I performed an informal audit of my life this weekend.


I performed an informal audit of my life this weekend.

Some people do this just before January 1st.

I do it just before Thanksgiving as a gesture of good faith that my body will survive the avalanche of carbohydrates, fats, and proteins that I will subject it to.

Here is what I discovered during my audit: If everything that I care about was assigned a value according to my “Time Spent Voluntarily” with or doing that thing, Facebook might be at the top of the list. I mean, I would make a chart, but that might be embarrassing . . . okay, you win. See my Life Audit Chart of Shame below:



Suffice it to say, I have cut my Facebook usage down to zero for the foreseeable future.

But it made me think about what an incredibly accurate unit of measurement “Time Spent Voluntarily” is. If you value something, you spend time doing it. If you value someone, you spend time with that person. You don’t have to be forced or coerced or threatened, you engage voluntarily because you want to.

Time is also an unflinchingly honest measure. Time doesn’t lie. If you are an artist, and you consistently spend exactly 0% of your available time drawing or painting or sculpting, then your art probably is not really of value to you.
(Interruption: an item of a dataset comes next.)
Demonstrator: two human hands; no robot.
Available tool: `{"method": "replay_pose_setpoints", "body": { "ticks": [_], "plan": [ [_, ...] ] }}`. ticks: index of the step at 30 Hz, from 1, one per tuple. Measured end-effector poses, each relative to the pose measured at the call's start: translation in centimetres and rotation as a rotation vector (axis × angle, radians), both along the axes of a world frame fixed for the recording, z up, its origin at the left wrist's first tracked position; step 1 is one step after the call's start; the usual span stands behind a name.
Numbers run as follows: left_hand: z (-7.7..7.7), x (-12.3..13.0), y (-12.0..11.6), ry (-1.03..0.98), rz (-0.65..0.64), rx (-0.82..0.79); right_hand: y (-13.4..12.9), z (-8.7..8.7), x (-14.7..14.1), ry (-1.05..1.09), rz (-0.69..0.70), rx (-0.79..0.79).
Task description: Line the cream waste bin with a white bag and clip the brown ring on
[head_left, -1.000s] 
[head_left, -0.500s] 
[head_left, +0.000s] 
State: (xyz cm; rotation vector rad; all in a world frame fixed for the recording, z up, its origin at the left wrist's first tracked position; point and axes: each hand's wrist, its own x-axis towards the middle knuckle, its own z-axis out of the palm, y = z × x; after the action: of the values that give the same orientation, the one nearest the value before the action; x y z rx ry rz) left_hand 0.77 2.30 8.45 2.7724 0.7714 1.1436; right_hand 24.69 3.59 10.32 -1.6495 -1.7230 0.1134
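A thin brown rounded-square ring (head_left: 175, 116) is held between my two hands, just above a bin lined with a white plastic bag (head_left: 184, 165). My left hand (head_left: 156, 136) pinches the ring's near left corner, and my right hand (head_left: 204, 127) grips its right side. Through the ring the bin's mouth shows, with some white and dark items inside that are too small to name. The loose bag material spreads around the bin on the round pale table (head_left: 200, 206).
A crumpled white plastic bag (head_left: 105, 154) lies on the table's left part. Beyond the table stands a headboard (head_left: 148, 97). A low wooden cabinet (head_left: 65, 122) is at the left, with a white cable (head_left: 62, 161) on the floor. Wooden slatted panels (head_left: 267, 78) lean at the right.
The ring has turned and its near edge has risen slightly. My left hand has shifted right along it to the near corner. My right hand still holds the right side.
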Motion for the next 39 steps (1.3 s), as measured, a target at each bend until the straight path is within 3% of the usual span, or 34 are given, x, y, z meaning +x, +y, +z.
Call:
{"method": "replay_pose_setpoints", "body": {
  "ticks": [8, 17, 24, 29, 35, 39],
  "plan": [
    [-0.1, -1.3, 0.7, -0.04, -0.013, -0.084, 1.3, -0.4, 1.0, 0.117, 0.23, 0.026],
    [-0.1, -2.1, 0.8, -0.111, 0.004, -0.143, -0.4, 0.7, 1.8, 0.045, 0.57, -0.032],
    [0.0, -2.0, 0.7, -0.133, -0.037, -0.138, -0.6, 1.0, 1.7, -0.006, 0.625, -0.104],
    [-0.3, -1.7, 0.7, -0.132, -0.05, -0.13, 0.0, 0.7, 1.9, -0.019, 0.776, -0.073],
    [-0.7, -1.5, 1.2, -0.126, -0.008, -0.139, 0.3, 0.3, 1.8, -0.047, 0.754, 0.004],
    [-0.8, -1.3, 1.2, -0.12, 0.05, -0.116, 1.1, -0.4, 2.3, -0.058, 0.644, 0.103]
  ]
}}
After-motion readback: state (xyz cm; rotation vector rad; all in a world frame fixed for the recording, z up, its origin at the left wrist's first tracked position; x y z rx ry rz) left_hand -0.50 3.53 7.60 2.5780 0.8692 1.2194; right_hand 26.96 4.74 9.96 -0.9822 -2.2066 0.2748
If you value your family more than you value fishing, and you regularly spend twice as much time alone in a kayak with a fishing rod than you do at home, you may need to reassess which you really value more.

There are obviously things that are more or less out of our control like working hours (although there is something to be said for spending those hours doing something that you value too) and sleep hours (for me those are sacrosanct). But for the rest of our lives, how we spend our time says everything.

Sometimes we just get into our routine, and we lose track of where our available time is going. We think we are putting it into the things that we value most, but our timecard tells another story. If that is you, consider doing a life audit of your own. Watch where your available time goes for a day or a week and assess if you are putting those free hours toward the things that you value most.

Please do not believe that I am saying that you should never spend time on things you like (fishing is awesome as is art), I am actually proposing the opposite. Spend your free time doing things and being with the people you love. Be intentional about how you spend your time and you will never regret it.